Part 1: RL Fundamentals - Using TorchForge Terminology#
Core RL Components in TorchForge#
Let’s start with a simple math tutoring example to understand RL concepts with the exact names TorchForge uses:
The Toy Example: Teaching Math#
graph TD
subgraph Example["Math Tutoring RL Example"]
Dataset["Dataset: math problems"]
Policy["Policy: student AI"]
Reward["Reward Model:
scores answers"]
Reference["Reference Model:
baseline"]
ReplayBuffer["Replay Buffer: stores experiences"]
Trainer["Trainer: improves student"]
end
Dataset --> Policy
Policy --> Reward
Policy --> Reference
Reward --> ReplayBuffer
Reference --> ReplayBuffer
ReplayBuffer --> Trainer
Trainer --> Policy
style Policy fill:#4CAF50,stroke:#fff,stroke-width:2px
style Reward fill:#FF9800,stroke:#fff,stroke-width:2px
style Trainer fill:#E91E63,stroke:#fff,stroke-width:2px
linkStyle default stroke:#888,stroke-width:2px
RL Components Defined (TorchForge Names)#
Dataset: Provides questions/prompts (like “What is 2+2?”)
Policy: The AI being trained (generates answers like “The answer is 4”)
Reward Model: Evaluates answer quality (gives scores like 0.95)
Reference Model: Original policy copy (prevents drift from baseline)
Replay Buffer: Stores experiences (question + answer + score)
Trainer: Updates the policy weights based on experiences
The RL Learning Flow#
# CONCEPTUAL EXAMPLE - see apps/grpo/main.py for GRPO Code
def conceptual_rl_step():
# 1. Get a math problem
question = dataset.sample() # "What is 2+2?"
# 2. Student generates answer
answer = policy.generate(question) # "The answer is 4"
# 3. Teacher grades it
score = reward_model.evaluate(question, answer) # 0.95
# 4. Compare to original student
baseline = reference_model.compute_logprobs(question, answer)
# 5. Store the experience
experience = Episode(question, answer, score, baseline)
replay_buffer.add(experience)
# 6. When enough experiences collected, improve student
batch = replay_buffer.sample(curr_policy_version=0)
if batch is not None:
trainer.train_step(batch) # Student gets better!
# 🔄 See complete working example below with actual TorchForge service calls
From Concepts to TorchForge Services#
Here’s the key insight: Each RL component becomes a TorchForge service.
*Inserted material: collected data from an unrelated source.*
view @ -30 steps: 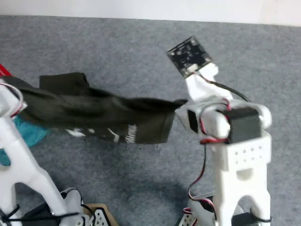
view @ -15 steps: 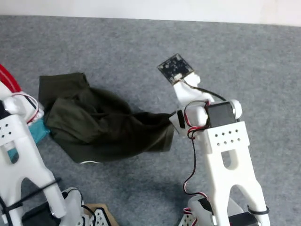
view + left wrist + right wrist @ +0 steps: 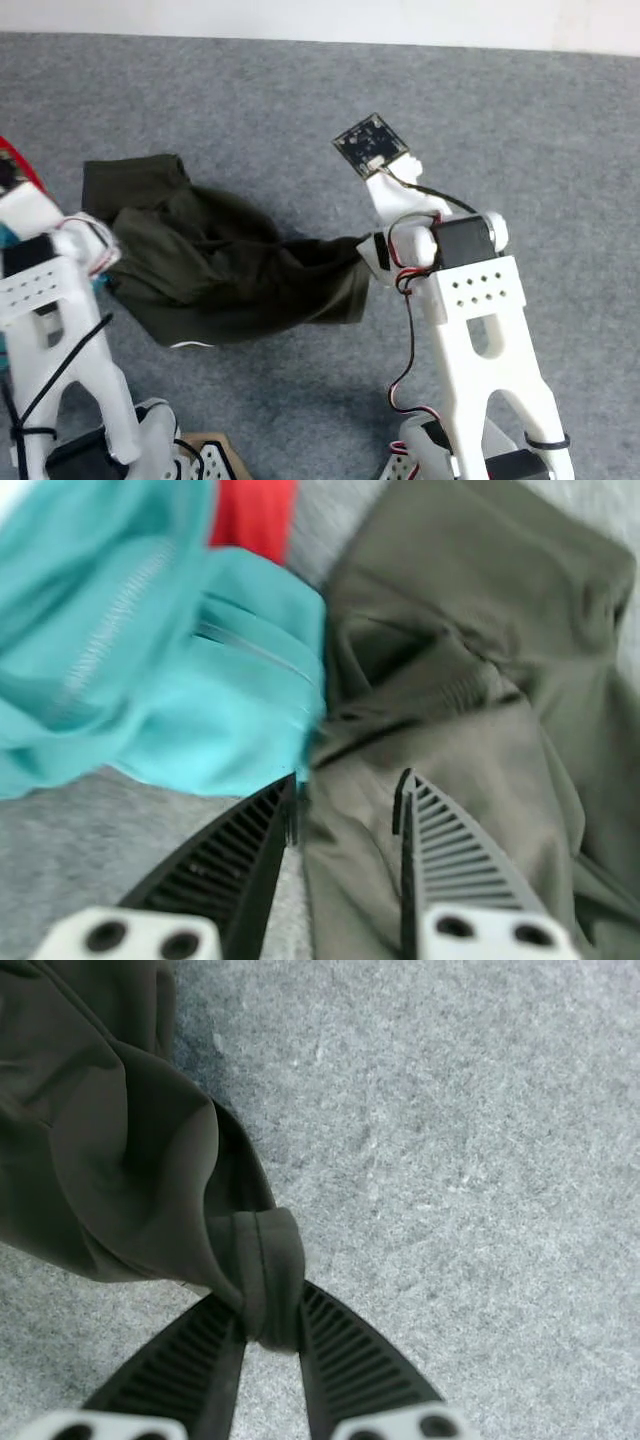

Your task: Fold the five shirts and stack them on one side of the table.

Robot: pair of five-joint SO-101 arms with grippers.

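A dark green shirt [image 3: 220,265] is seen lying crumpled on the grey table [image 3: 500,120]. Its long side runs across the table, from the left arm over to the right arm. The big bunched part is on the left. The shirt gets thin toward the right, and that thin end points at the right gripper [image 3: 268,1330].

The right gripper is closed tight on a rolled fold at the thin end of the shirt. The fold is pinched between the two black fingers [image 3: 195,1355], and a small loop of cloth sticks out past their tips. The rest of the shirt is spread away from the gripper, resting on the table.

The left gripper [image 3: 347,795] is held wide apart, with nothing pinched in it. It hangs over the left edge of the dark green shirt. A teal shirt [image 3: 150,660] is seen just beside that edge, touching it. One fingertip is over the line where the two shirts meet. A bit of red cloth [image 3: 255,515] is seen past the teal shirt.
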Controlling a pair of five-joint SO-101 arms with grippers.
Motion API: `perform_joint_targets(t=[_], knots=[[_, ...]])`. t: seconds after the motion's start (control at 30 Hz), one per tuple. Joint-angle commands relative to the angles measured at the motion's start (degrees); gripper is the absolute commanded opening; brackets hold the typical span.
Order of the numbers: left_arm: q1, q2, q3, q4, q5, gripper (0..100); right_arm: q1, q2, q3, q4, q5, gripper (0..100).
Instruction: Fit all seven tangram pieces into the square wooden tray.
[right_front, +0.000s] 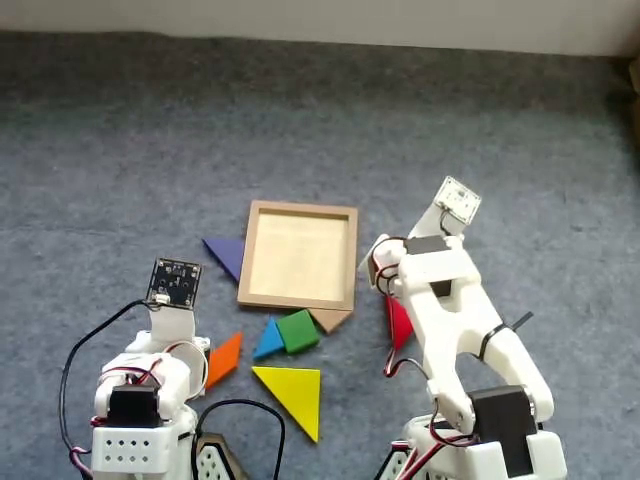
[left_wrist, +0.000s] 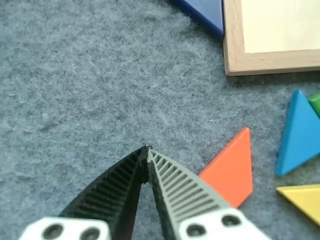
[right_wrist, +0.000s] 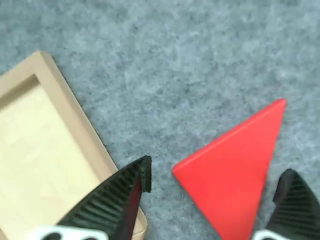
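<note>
One carpet (right_front: 120, 150): grey, covers the table, everything sits on it.
Right arm (right_front: 470, 330): white, stretched forward beside the tray's right edge.
Left arm (right_front: 150, 390): white, folded back, near the table's front edge, well apart from the tray.
Tray (right_front: 303, 207): square, pale wood, flat on carpet between the arms; all seven pieces lie outside it.
Yellow triangle (right_front: 295, 392): big, nearest the front, between the two arm bases.
Red triangle (right_wrist: 235, 165): big, flat on carpet just right of the tray, partly under the right arm in the high view.
Dark blue triangle (right_front: 228, 255): against the tray's left edge.
Orange piece (right_front: 224, 358): front-left of the tray, close to the left arm.
Green square (right_front: 298, 330): just in front of the tray, touching the light blue triangle (right_front: 267, 340).
Brown triangle (right_front: 332, 318): small, touching the tray's front edge by the green square.
Right gripper (right_wrist: 216, 177): jaws wide apart, straddling the red triangle, one finger by the tray rim; holds nothing.
Left gripper (left_wrist: 146, 150): tips pressed together, nothing between them, over bare carpet beside the orange piece.
</note>
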Motion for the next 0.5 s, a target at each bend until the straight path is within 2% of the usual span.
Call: perform_joint_targets(t=[0.0,0.3,0.47], knots=[[-0.57,-2.33,1.10,0.35,-0.26,1,-0.22,-0.31,1.63,-0.92,-0.70,37.0],[-0.57,-2.33,1.10,0.35,-0.26,1,1.36,-0.31,2.86,-1.27,-0.70,37.0],[-0.57,-2.33,1.10,0.35,-0.26,1,1.63,1.19,4.70,-6.20,-0.70,36.8]])
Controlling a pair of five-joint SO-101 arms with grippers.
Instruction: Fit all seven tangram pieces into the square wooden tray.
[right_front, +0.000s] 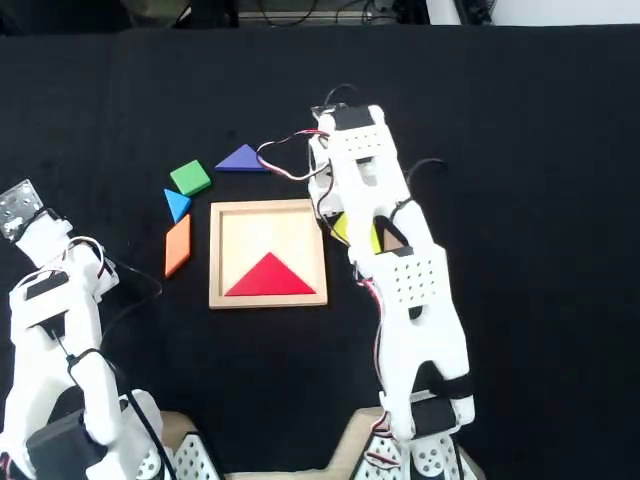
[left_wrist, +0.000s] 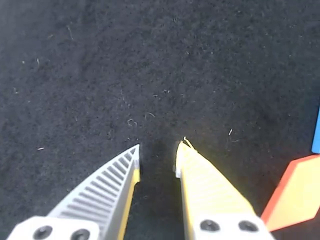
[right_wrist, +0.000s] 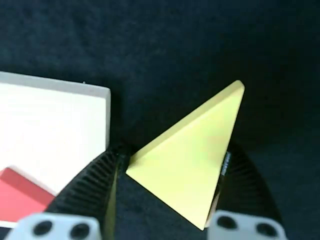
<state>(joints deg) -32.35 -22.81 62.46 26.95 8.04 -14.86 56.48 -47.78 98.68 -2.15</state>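
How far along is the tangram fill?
Done: the red triangle lies in the tray. In hand: the right gripper grips the yellow triangle beside the tray's edge. To go: green square, blue triangle, orange piece and purple triangle lie on the cloth outside.

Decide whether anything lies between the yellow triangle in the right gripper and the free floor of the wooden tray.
Nothing visible blocks it. The right gripper holds the yellow triangle just outside the wooden tray, so only its raised rim must be crossed. Inside, the red triangle lies along one edge; the rest is bare.
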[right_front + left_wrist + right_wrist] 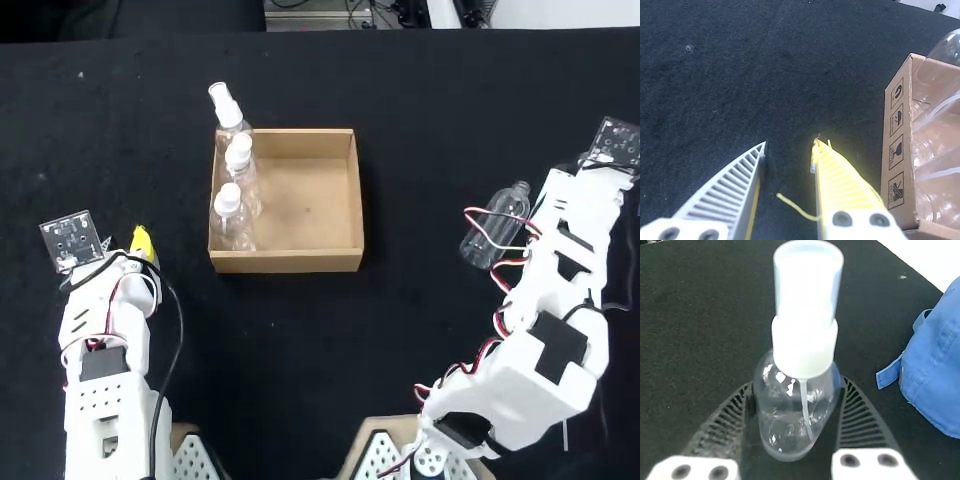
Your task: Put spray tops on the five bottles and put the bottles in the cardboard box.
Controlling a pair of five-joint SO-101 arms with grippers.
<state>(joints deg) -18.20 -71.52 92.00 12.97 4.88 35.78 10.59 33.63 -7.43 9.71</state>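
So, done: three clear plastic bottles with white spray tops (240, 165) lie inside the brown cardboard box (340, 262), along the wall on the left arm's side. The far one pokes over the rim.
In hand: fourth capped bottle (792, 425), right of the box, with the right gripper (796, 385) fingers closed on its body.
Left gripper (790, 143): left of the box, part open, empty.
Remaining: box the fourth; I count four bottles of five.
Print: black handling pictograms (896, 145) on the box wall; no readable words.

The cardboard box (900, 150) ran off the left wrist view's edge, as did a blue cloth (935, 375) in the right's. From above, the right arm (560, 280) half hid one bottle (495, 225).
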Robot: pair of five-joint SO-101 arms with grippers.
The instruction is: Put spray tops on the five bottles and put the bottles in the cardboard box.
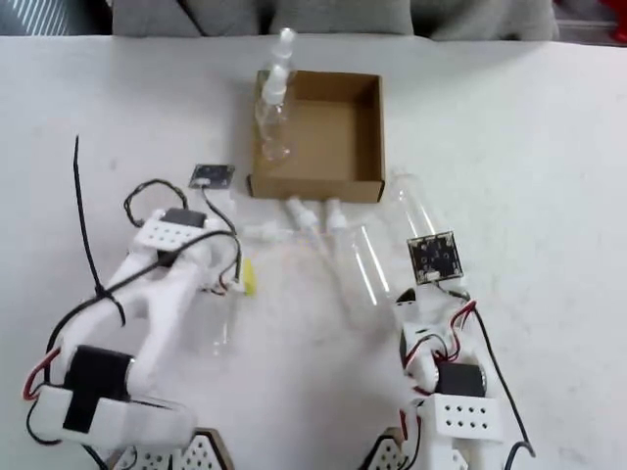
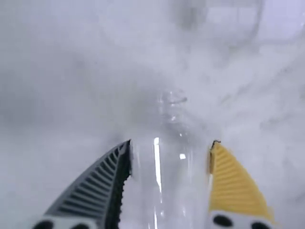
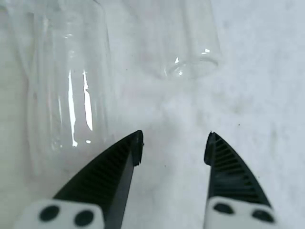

The toy example above maps directly to TorchForge:
graph LR
subgraph Concepts["RL Concepts"]
C1["Dataset"]
C2["Policy"]
C3["Reward Model"]
C4["Reference Model"]
C5["Replay Buffer"]
C6["Trainer"]
end
subgraph Services["TorchForge Services (Real Classes)"]
S1["DatasetActor"]
S2["Generator"]
S3["RewardActor"]
S4["ReferenceModel"]
S5["ReplayBuffer"]
S6["TitanTrainer"]
end
C1 --> S1
C2 --> S2
C3 --> S3
C4 --> S4
C5 --> S5
C6 --> S6
style C2 fill:#4CAF50
style S2 fill:#4CAF50
style C3 fill:#FF9800
style S3 fill:#FF9800
RL Step with TorchForge Services#
Let’s look at the example from above again, but this time we would use the names from TorchForge:
# Conceptual Example
async def conceptual_forge_rl_step(services, step):
# 1. Get a math problem - Using actual DatasetActor API
sample = await services['dataloader'].sample.call_one()
question, target = sample["request"], sample["target"]
# 2. Student generates answer - Using actual Policy API
responses = await services['policy'].generate.route(prompt=question)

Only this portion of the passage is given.